Particularly as we well know of hidden terminal / hidden station 
problems, where stations in a wireless network even see each other.

>   You're right
> that outliers are common in wireless, which is why protocols to run
> over wireless need to be able to handle such things.
>
>   
Exactly.

So, we come to an important turn in the discussion. It's not only the 
question whether we can detect a link outage.
The question is: How do we deal with a link outage?

In wireline networks, link outages are supposed to be quite rare. 
(Nevertheless, the consequences may be painful.)
In contrast to that, link outages are extremely common in MANETs. 
Actually, we have to ask what the term "link" and the term "link outage" 
or "disconnection" shall mean in MANETs.

For example, think of TCP. How does TCP deal with a link outage?

Now, if this were a German mailing list and I came from Cologne, I would 
write: "Es is wie es is und et kütt wie et kütt."
More internationally spoken: "Don't worry, be happy."

If the path is finally broken, the TCP flow is broken as well.

If there is an alternative path and the routing is adjusted by some 
mechanism, the TCP flow will continue.

Of course, there may be packet loss.
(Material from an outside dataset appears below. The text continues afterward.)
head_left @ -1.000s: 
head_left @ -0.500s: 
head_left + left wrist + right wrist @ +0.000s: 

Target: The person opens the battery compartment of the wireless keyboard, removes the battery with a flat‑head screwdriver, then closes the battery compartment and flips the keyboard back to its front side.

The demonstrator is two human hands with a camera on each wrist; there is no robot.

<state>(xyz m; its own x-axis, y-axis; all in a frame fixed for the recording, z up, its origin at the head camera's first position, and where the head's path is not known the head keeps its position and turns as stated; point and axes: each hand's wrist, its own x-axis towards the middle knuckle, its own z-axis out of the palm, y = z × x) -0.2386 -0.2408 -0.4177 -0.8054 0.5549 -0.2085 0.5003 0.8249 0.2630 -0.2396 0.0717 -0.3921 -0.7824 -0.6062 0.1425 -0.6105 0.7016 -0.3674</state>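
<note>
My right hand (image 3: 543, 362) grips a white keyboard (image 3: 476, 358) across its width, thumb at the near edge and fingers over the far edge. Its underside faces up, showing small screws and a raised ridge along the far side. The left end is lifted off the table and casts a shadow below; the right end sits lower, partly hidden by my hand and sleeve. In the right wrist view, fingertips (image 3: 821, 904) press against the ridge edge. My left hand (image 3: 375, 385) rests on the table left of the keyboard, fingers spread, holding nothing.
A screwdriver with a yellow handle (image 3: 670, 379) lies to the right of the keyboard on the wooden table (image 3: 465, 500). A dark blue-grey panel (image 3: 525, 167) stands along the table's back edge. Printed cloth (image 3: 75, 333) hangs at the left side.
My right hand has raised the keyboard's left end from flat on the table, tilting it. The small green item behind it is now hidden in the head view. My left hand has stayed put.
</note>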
So, TCP will do packet retransmissions.
Of course, the path capacity may change. So, TCP will reassess the path 
capacity. Either by slow start or by one or several 3 D ACK / fast 
retransmit, fast recovery cycles.
Of course, the throughput may change. Thats the least problem of all, 
because its automatically fixed by the ACK clocking mechanism.
Of course, the RTT may change. So, the timers have to converge to a new 
expectation.

There will me some rumbling, more or less, but afterwards, TCP will keep 
on going.

Either way, there is no smart guy to tell TCP "there is a short time 
disconnection." Hence, there is no explicit mechanism in TCP to deal 
with short time disconnections. Because the TCP mechanisms as they are 
work fine - even when short time disconnections and path changes occur. 
There is no need for some "short time disconnection handling".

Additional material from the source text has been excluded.